For this one, we will deal with some synthetic data. Here is a function that randomly generates some fake sales data for different regions over time. If you want to have a different conceptual model of what the data represents, that is fine (and if you have some real data that is appropriate for this form, even better).


var regions = ['East', 'West', 'North', 'South'];
    var years = d3.range(2005, 2015);
    var rand = d3.random.normal(35, 20);
    var data = regions.map(function(region){
      var profits = years.map(function(year){
        return {x: year, y:Math.max(0,rand())};
      });
      return {region:region, profits:profits};
    });

Other than the stacking, this should be a fairly conventional bar chart. Make sure to include a legend of what the various layers are.

To up the complexity slightly, I would like you to add some interaction. When someone clicks on a layer, the graph should reorder the layers to put the clicked layer on the bottom. The other layers should remain in the same relative order.

Save this work in a file called hw7_barchart.html.
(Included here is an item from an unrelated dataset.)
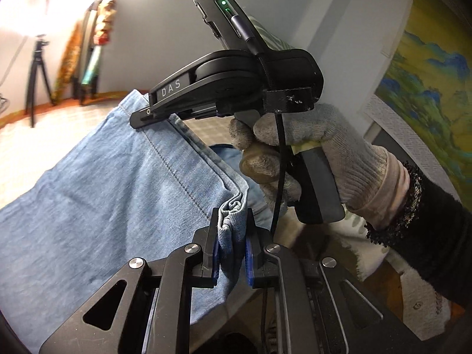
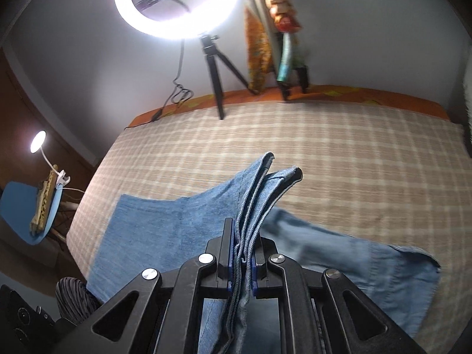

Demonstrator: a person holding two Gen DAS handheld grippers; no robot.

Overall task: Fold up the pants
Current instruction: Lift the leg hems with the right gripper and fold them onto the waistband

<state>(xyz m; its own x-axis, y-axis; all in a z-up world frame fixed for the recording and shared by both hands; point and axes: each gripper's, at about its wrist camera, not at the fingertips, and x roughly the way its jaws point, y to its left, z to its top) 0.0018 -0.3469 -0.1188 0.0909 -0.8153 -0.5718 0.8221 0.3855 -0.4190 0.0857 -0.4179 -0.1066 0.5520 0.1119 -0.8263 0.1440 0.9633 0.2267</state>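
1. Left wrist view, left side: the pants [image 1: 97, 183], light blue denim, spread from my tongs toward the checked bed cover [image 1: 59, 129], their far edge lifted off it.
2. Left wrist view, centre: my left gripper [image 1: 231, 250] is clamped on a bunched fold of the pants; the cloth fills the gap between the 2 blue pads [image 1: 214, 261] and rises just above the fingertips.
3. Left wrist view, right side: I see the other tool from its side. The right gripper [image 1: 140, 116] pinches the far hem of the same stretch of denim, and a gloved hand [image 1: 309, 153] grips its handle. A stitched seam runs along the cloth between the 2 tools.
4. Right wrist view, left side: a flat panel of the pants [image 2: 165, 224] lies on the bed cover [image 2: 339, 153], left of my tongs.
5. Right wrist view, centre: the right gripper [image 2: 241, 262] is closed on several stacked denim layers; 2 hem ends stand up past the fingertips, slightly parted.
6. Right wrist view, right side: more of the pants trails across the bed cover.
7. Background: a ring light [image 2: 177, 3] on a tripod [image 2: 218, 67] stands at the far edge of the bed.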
part 2: [15 points] Build a heat map

I would like you to build a heatmap showing the attributes in films50.json. This contains data about 50 recent films. We have data about the film’s name, genre, studio, release year, as well as some ratings data and data about the budget and the film’s take. Here is an example record from the data:


  "film": "Ratatouille",
  "studio": "Disney",
  "year": "2007",
  "rt_rating": "97",
  "aud_rating": "84",
  "genre": "Animation",
  "openingtheatres": "3940",
  "bo_average_opening": "11935",
  "d_gross": "206.45",
  "f_gross": "414.98",
  "ww_gross": "621.42",
  "budget": "150.00",
  "profit": "414",
  "opening": "47"

Don’t be put off by the fact that this is a json file. Just change the d3.csv to d3.json and you will never know the difference.

You need to use this data to create a block of rectangles, with each row corresponding to a single film. My advice is to create a g for each row and populate it with rects for each individual value. This is a little different from what we have done with scatter plots and bar charts where we had one glyph per “row” of the data.

To get you started on how to do this, here is some code that loads the data into a conventional HTML table (try it).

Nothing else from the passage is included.